Primeiramente, encare isto: todos somos vendedores, portanto, vendemos o tempo todo. Do contrário, sua obra continuará sem encontrar seu público.
Agora posso começar o texto trazendo a percepção do tabu que o setor da cultura tem com a palavra “vender”. O termo muitas vezes evoca a figura do artista que trocou a produção autoral, de nicho, única, provida de aura (citando Walter Benjamin), pela mercadológica, massificada, reprodutível e desconectada da cultura popular (para lembrar de Theodor Adorno). O melhor exemplo aqui é o artista visual Romero Brito.
Este “vendido”, que estampa rótulos de bebidas, chinelos e salões de arte, certamente não se identifica com a dificuldade que todo artista tem em vender seu trabalho. Tal reconhecimento profissional e financeiro reverbera-se pelos mercados da arte e seus segmentos, e que diversas vezes não poupa críticas ao mesmo. Independentemente de ser ou não recalque, é fato que Romero Brito encontrou seu público e aprendeu a se comunicar assertivamente com ele.
Contudo, acredito que quando qualquer artista submete um projeto para alguma lei de incentivo, na qual precisa deixar claro os 5W2H – 5 W: What (o que será feito?), Why (por que será feito?), Where (onde será feito?), When (quando?), Who (por quem será feito?); 2H: How (como será feito?), How much (quanto vai custar?) – ele está planejando o lançamento de um produto, que se não tiver sustentabilidade comprovada, dificilmente será aprovado e terá sucesso.

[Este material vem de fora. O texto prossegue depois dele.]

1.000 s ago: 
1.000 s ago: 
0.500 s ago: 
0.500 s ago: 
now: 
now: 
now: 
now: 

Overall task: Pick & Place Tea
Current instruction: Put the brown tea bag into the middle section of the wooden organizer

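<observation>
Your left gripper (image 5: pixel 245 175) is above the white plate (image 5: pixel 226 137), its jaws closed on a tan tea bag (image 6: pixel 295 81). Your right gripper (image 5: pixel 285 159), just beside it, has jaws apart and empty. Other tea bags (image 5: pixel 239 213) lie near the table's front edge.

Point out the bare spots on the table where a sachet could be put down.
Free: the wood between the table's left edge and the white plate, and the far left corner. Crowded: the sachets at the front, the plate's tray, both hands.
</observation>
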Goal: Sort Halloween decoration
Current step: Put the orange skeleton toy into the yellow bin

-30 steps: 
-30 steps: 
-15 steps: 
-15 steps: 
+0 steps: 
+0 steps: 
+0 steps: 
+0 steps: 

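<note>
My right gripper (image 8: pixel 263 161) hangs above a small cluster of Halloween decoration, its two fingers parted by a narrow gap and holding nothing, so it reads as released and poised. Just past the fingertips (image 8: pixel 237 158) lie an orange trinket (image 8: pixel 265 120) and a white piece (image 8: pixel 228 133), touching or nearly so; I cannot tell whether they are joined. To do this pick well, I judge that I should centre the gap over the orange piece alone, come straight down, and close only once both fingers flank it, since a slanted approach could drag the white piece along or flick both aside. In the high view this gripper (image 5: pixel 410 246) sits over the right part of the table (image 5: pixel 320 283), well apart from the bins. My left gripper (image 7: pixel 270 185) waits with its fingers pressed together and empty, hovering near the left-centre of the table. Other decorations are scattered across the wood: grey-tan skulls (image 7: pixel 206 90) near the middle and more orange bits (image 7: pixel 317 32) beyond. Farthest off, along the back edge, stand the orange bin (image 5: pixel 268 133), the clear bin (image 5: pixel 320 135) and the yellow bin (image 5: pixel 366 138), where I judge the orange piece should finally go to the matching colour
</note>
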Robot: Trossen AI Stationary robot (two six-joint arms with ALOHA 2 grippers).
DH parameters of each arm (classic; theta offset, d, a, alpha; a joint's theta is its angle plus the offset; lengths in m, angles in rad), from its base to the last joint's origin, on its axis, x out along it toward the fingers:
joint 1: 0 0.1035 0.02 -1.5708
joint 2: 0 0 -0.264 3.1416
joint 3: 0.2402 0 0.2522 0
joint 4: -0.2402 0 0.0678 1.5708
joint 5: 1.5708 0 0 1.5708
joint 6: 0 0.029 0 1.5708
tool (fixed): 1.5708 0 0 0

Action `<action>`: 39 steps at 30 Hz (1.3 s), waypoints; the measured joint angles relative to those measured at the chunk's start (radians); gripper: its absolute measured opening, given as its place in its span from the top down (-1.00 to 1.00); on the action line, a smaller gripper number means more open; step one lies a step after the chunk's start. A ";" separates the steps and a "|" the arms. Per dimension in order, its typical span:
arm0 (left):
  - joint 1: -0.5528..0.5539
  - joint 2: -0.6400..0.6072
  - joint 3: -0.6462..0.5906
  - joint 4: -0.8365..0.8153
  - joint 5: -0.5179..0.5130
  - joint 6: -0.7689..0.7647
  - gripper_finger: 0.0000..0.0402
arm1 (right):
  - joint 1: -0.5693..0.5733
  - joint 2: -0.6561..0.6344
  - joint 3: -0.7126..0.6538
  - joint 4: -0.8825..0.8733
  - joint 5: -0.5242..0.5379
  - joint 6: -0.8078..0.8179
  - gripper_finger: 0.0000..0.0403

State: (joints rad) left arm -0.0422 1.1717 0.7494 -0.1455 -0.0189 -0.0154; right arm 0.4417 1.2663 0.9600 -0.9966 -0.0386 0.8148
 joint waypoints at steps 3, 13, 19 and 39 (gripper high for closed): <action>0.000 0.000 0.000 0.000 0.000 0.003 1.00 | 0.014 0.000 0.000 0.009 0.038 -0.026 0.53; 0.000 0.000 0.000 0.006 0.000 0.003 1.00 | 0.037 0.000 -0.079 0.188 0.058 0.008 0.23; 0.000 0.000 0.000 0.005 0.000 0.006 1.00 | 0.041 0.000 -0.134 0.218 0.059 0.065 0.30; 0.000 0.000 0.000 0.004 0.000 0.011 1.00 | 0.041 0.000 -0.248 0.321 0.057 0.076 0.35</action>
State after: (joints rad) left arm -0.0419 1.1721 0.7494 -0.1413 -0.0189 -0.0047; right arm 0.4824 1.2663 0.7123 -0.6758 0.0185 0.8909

Em outras palavras, toda essa cadeia de ações amplamente conhecida pelos gestores da cultura são requisitos fundamentais para se vender o projeto, produto ou serviço em várias escalas, da ideia à execução, passando pela figura de um financiador – que certamente quer saber o que ganha em troca. Aliás, “troca” é a palavra chave que media todo o processo, uma vez que se insere na esfera comercial. Está ficando claro a necessidade e a importância de compreender mais sobre vendas?
Se não, aí vai um exemplo: recentemente acompanhei à distância um grupo de teatro que decidiu se apresentar em uma cidade vizinha. Todo o trabalho relativo ao ofício da atuação estava pronto, se considerarmos a produção, os ensaios, o texto, as marcações, a iluminação, mas qualquer um sabe que ser artista no Brasil não se restringe apenas a isso. Lotar um teatro dá trabalho, e o desafio de, ao menos, cobrir os custos martelava na cabeça dos membros da cia.
Não adianta, a melhor solução para este problema é investir pesado na divulgação para, assim, vender mais ingressos e aumentar a arrecadação. Então, é muito importante que estes profissionais, e tantos outros do setor cultural, rompam o pensamento maniqueísta sobre vendas, ligado ao capitalismo muitas vezes não ético. É preciso a compreensão de que o espetáculo é um empreendimento que leva benefícios para seu público. Além do mais, há de se convir que lazer, diversão e entretenimento são serviços também necessários à sociedade.
Logo, entender um produto cultural apenas em seus aspectos criativos é pensar um projeto pela metade. Por um julgamento errado, a classe artística se concentrou apenas num aspecto da produção cultural, negligenciando a venda do mesmo e, com isso, inviabilizando o consumo de arte – autoral ou não – em maior escala. Afinal, se a obra tem qualidade, por que a negar sua promoção?
Em suma, a proposta envolve reflexão em prol de uma desconstrução. Se os artistas não enxergarem os benefícios que suas mercadorias oferecem ao mercado, jamais haverá clientes convencidos e dispostos a pagar o valor do qual todos precisam para viver nesse sistema de produção. Logo, o resultado continuará sendo teatros vazios, ateliês abarrotados de quadros, projetos culturais na gaveta e, o pior, profissionais frustrados.